Woken up at just gone six by Geert phoning to sing “happy birthday” in heavily accented English. Well, it’s a lovely thought and it certainly did wake me up….

Off to the office, dropped in at the Post Office on the off chance and yes, there’s a huge parcel from Teresa just come in. Somebody up there is definitely looking after me! Balloons and party stuff, a new fleece for when it gets cold again, even more DVDs (we’ve now got the best collection in the area, especially of old classics), and a baseball cap so I don’t have to look quite such a fright in my current hat.

Enough. Today is a working day. Off to visit Bwirika school, another little primary lost deep in the banana groves of Cyeza secteur. Two men greet me; I assume one is the Head and the other, in white coat, is one of his staff.

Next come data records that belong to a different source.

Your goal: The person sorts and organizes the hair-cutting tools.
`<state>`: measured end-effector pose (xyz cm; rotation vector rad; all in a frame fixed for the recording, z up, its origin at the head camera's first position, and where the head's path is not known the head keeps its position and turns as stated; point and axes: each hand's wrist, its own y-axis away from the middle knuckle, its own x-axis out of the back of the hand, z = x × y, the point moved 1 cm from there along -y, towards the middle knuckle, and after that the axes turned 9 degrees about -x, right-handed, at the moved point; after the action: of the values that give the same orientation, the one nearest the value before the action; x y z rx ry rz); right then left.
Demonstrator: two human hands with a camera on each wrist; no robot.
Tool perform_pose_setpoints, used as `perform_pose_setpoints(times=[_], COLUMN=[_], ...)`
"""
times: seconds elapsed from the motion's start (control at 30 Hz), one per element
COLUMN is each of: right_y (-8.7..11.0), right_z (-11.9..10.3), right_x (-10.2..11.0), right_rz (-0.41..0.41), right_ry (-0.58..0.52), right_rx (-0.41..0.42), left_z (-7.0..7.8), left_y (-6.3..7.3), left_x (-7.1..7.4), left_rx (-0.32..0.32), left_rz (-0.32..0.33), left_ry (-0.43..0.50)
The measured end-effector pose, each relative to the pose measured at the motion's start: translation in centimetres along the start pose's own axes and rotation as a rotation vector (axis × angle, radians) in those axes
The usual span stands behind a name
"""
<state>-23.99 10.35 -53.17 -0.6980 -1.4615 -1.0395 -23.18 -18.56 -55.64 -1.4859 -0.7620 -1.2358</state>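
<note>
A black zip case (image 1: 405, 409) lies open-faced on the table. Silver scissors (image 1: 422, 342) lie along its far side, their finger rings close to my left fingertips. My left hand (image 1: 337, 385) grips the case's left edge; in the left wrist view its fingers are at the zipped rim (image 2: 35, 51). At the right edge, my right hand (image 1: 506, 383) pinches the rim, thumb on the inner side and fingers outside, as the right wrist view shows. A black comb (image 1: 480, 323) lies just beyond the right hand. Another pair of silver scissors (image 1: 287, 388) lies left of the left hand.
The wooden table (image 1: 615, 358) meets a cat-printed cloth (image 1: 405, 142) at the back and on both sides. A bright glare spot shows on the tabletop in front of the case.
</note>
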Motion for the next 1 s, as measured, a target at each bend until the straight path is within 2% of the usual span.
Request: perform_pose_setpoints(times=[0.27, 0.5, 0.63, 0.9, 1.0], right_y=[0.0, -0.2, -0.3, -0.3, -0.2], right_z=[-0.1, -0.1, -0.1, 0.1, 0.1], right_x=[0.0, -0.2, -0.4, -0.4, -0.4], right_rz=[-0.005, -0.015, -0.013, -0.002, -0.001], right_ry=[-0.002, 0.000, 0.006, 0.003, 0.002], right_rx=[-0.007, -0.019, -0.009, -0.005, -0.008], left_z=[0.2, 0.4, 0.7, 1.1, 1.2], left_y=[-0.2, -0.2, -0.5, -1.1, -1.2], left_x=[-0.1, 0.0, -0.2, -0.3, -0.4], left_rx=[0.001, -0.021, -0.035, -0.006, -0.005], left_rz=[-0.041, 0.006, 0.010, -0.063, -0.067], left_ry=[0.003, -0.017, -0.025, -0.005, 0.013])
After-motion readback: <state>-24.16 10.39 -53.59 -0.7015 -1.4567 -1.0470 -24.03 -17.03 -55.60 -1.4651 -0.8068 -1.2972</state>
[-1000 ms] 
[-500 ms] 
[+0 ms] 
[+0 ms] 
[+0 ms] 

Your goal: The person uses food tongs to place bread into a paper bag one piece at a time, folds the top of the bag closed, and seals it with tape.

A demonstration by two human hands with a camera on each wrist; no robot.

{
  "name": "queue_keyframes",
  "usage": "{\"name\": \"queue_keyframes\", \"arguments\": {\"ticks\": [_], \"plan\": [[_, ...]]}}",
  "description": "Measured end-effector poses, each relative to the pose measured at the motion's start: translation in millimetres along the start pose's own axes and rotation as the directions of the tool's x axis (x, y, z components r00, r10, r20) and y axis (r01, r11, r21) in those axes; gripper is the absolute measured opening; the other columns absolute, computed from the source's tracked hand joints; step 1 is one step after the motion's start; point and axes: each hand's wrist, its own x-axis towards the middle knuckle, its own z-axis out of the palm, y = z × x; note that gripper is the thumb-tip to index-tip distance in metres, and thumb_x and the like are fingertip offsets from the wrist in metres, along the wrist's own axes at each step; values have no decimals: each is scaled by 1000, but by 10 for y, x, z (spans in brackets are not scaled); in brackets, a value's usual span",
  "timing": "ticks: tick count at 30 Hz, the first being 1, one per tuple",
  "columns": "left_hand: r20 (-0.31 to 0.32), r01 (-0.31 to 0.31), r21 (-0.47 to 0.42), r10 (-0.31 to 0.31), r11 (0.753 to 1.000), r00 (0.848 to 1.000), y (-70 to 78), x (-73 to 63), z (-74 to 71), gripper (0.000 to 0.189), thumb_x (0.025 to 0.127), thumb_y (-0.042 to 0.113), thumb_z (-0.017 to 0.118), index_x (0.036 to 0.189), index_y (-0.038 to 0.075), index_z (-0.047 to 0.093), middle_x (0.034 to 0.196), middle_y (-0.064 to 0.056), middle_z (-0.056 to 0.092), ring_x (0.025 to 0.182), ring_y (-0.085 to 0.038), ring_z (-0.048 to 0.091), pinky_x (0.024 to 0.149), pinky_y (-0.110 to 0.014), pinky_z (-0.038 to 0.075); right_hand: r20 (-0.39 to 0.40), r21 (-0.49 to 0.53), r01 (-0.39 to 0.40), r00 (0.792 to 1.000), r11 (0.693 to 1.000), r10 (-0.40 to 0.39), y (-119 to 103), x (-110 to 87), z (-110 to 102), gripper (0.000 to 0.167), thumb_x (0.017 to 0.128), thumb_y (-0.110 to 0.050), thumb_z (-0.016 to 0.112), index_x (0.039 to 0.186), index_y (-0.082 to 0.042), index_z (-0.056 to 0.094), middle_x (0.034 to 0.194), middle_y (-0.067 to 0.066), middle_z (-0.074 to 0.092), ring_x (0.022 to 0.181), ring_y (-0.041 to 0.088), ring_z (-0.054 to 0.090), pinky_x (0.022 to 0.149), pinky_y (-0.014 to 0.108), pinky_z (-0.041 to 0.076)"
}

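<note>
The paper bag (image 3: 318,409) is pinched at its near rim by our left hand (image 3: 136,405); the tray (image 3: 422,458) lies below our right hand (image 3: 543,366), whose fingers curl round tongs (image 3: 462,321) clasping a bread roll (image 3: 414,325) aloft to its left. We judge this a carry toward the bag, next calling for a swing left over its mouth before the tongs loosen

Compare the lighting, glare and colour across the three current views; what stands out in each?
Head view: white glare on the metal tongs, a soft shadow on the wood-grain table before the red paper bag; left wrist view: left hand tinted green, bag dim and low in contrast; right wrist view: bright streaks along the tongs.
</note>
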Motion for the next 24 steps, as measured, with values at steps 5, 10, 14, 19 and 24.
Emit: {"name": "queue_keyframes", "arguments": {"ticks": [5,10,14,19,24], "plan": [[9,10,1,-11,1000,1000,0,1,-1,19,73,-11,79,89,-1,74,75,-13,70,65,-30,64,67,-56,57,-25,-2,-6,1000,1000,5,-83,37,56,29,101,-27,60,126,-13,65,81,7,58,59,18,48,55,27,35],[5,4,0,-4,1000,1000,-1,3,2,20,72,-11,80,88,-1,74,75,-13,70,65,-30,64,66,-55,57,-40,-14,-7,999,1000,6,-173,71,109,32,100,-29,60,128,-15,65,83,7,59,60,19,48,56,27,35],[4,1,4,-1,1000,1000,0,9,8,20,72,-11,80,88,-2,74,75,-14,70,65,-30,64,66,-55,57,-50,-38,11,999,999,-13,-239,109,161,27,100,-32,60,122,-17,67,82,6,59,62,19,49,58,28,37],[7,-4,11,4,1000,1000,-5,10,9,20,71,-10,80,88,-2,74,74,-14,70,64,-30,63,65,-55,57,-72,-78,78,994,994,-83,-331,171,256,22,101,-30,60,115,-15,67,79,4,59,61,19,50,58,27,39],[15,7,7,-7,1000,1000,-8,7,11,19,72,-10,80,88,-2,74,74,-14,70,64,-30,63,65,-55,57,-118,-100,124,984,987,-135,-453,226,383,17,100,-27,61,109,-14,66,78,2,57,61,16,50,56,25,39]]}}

White coat doesn’t leave us to it, but trails us round the site, and eventually it dawns on me that actually white coat is the Head, Idebald Niyorora (these Rwandan Christian names are a knockout) and the other guy is the chairman of his parents’ committee which roughly translates in English terms as Chairman of the Governors.

Both guys are very pleasant, direct and honest and the next four hours pass quickly. The chairman of governors sums the place up perfectly by saying they feel like “une école orpheline” – an orphan school. They’ve had no extra money for rebuilding; every building is in “semi-dur” (mud-brick); every room in the infant section is too small. The school’s grown from 610 to 725 children in just over two years and there’s been no extra building to accommodate them. It just means children jammed even tighter into rooms; four to a desk instead of three, and so on. You name it, they’re short of it.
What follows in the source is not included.